Task item
Every line with the string "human" must be copied from the entries below.

[Data excerpts]
──────

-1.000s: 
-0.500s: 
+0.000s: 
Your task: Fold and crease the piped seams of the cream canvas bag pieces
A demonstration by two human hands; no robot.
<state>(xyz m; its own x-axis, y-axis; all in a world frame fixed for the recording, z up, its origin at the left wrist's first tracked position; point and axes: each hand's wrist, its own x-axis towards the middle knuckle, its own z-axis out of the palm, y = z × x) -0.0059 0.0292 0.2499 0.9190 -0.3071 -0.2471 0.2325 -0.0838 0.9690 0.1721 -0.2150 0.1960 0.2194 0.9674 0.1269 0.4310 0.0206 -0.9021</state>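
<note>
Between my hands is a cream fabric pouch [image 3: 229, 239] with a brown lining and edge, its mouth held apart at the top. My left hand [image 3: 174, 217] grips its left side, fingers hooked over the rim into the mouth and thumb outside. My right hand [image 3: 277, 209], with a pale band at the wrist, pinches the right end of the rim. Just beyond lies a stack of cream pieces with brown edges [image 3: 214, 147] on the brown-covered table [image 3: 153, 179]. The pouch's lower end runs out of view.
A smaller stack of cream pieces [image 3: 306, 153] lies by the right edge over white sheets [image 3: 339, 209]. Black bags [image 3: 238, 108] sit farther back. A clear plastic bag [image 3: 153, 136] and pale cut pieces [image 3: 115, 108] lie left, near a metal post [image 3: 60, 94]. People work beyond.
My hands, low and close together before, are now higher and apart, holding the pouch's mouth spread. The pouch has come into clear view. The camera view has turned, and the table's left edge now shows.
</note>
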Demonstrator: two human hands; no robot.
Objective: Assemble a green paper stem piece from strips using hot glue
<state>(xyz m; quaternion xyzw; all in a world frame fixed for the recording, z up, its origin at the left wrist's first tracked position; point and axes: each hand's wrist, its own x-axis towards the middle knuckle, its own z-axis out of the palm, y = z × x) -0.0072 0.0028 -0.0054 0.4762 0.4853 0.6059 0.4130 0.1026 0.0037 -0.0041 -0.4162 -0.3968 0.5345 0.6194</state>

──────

Answer section
A demonstration by two human hands; no robot.
Demonstrator: two human hands; no robot.

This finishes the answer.